03 April 2013

Do you recognize this red-headed older lady?


Excerpts from a report at The History Blog:
A painting of Queen Elizabeth I that portrays her in all her aging glory has recently been authenticated as in now on display at the Folger Shakespeare Library in Washington, D.C. This version of Elizabeth eschews the alabaster smooth skin and preternaturally youthful look that characterize her portraits long after the bloom of her youth had faded. She has deep wrinkles, bags under eyes, a greyish skin tone underneath the blobs of blush...

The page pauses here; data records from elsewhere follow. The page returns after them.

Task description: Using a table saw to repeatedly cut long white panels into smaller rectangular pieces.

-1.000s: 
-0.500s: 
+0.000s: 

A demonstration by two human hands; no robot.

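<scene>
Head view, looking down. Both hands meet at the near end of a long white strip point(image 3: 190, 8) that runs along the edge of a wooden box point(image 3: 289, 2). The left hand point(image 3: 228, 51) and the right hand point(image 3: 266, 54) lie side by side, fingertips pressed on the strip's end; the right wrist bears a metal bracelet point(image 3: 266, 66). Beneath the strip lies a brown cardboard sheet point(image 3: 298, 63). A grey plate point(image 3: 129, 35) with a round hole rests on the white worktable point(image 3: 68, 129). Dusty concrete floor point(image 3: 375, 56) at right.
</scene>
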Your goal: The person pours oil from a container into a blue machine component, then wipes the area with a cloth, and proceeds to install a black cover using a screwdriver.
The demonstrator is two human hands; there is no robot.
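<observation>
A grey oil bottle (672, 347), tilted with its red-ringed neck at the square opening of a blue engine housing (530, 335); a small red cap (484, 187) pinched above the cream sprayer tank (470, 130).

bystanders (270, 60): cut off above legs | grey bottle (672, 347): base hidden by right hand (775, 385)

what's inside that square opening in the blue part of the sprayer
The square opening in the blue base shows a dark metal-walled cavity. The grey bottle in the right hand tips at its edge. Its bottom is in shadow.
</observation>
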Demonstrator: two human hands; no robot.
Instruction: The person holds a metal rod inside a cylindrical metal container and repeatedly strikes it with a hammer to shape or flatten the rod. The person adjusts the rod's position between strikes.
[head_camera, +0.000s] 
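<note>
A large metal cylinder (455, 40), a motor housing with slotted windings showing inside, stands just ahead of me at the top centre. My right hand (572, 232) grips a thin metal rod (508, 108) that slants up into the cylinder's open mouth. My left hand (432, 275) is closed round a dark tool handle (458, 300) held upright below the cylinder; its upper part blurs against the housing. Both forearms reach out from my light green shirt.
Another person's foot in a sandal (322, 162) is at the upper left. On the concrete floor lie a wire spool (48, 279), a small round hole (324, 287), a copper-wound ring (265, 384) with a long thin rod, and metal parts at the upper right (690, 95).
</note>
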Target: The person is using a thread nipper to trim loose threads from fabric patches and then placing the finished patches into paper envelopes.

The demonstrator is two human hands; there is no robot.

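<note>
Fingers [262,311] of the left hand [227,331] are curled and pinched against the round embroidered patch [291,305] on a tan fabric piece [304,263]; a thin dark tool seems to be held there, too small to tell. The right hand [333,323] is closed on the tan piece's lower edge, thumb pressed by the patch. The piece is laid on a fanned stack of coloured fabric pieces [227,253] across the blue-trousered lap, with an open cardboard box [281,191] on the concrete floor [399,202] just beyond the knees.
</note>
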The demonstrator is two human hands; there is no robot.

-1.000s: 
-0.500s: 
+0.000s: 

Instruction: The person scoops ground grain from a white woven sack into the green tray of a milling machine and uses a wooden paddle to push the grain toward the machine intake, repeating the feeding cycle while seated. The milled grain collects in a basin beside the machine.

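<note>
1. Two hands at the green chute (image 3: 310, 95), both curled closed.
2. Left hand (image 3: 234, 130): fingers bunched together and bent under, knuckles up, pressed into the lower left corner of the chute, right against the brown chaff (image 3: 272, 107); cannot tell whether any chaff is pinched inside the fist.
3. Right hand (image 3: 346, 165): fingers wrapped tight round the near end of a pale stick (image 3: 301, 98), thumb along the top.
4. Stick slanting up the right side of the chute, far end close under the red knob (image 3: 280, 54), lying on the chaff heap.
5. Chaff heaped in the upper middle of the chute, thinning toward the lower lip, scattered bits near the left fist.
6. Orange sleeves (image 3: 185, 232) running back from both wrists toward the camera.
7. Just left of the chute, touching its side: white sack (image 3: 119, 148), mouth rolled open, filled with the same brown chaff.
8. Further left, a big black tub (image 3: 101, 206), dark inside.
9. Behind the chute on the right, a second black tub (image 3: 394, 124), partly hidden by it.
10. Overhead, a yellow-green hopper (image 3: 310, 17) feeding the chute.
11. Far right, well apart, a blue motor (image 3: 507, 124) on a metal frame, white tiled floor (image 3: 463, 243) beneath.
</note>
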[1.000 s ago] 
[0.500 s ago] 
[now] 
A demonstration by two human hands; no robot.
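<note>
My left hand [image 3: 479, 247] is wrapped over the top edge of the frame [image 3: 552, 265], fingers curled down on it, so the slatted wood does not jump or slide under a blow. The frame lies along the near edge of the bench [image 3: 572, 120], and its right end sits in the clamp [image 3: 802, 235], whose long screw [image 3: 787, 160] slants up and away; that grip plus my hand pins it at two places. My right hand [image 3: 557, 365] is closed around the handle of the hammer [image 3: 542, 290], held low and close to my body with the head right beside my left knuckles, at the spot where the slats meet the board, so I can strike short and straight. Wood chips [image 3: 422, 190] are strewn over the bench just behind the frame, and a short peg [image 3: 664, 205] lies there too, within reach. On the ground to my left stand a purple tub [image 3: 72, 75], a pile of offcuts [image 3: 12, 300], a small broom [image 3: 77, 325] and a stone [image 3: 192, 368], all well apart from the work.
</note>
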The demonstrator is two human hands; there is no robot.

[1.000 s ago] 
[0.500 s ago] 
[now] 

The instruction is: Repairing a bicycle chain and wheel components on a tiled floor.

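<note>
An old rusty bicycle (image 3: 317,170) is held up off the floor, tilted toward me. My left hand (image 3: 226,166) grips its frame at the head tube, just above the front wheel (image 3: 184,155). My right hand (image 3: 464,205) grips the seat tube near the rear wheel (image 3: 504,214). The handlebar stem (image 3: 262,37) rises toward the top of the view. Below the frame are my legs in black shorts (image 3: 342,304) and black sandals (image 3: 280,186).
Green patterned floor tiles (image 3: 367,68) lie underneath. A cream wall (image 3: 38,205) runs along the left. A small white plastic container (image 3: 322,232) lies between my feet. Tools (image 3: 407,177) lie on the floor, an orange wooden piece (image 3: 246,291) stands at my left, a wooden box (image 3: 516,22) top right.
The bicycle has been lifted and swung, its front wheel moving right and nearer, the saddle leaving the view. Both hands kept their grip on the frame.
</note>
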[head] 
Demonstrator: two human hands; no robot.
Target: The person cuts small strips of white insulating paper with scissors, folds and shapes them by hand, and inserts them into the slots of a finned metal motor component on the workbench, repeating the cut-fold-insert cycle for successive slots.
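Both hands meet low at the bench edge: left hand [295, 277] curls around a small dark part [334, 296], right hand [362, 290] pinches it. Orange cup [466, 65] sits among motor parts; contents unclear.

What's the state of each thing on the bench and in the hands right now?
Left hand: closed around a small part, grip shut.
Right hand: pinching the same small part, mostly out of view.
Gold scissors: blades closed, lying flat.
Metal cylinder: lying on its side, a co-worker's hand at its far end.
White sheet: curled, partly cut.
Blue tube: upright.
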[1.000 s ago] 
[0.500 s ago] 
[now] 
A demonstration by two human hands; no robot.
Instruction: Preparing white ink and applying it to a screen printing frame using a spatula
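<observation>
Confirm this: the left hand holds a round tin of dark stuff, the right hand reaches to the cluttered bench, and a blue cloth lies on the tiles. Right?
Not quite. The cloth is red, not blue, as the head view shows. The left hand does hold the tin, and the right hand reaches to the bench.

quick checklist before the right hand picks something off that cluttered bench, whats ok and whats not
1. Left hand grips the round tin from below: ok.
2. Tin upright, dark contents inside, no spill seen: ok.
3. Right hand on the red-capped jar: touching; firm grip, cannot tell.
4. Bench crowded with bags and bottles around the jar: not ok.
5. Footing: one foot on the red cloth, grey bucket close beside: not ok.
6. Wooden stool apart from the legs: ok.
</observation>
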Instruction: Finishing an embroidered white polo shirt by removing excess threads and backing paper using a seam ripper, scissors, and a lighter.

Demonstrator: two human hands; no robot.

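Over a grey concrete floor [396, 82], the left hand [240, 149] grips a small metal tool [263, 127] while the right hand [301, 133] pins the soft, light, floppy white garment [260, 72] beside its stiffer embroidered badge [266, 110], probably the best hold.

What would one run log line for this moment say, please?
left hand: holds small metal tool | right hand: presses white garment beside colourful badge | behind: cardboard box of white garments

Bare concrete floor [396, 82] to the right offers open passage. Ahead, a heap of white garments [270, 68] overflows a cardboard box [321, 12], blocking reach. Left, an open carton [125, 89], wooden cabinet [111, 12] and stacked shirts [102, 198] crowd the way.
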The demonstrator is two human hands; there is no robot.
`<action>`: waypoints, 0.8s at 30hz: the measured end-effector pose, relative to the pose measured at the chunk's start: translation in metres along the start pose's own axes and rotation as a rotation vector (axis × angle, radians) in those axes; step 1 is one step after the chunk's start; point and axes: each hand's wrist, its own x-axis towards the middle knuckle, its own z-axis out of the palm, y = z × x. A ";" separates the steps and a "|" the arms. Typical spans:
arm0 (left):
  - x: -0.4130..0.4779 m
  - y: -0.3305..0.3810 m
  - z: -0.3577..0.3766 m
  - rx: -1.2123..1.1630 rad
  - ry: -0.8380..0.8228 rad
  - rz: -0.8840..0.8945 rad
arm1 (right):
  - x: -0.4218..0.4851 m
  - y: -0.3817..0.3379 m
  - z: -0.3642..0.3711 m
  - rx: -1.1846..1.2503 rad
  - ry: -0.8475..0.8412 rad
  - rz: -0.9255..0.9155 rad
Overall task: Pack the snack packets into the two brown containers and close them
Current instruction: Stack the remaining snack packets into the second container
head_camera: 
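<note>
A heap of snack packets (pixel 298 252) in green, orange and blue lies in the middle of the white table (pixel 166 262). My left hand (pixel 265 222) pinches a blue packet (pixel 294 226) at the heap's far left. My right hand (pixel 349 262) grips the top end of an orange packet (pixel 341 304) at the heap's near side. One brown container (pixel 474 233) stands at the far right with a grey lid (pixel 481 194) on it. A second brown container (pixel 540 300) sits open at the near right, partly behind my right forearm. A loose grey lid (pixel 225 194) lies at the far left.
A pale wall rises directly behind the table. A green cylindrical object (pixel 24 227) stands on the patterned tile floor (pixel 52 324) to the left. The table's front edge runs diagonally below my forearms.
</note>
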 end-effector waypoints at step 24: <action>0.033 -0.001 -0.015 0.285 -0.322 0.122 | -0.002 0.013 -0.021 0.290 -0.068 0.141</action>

In 1596, the Privy Council took action against this state of affairs, ordering officers “to aid the Queen’s Sergeant Painter in seeking out unseemly portraits which were to her ‘great offence’ and therefore to be defaced and no more portraits to be produced except as approved by [the] Sergeant Painter.” Many paintings of Elizabeth were seized and burned...

The oil on panel portrait was purchased by Ruth Coltrane Cannon, founding member of the Elizabethan Gardens on Roanoke Island, North Carolina, for $3,000 from a New York art dealer in the 1950s... She donated it to the Elizabeth Gardens, a botanical garden dedicated to the first British settlements in the New World founded by Sir Walter Raleigh during the reign of Queen Elizabeth I... The materials in the paint and the wood panel and frame date it to the Elizabethan period. Experts now think it may have originated in the London studio of Marcus Gheeraerts the Younger in the mid 1590s, although who commissioned it and which hand painted it remain unknown. 
I keep forgetting that Elizabeth (and her father Henry VIII) were redheads.  She lost much of her hair to smallpox but apparently was not shy about supplementing her own with a similar wig.  How that color hair was received at the time might be a good topic for another post.

5 comments:

  1. I looked online to see the other paintings of her, and she must have had some idea that she wasn't a beauty...but who would have told her the truth?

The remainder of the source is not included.